WHAT THE EXERCISE ASKS:
Your answer must be the full listing, reproduced exactly, minus any pictures.

SUPPLIED MATERIAL:
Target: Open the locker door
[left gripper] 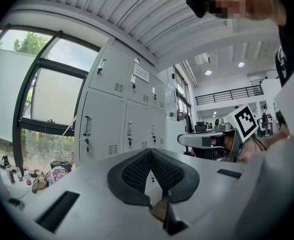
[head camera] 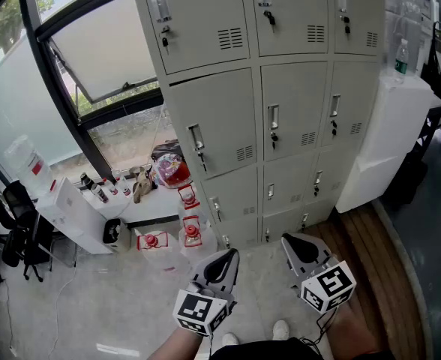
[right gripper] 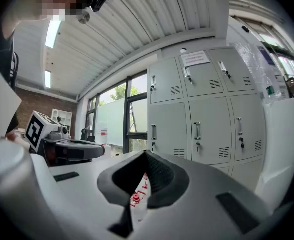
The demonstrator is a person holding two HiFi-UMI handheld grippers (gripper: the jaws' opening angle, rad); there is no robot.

ANSWER TO THIS TASK:
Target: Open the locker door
[left gripper] 
[head camera] 
[right gripper] 
The demonstrator is a person holding two HiFi-UMI handheld grippers (gripper: the jaws' opening angle, rad); there is no robot.

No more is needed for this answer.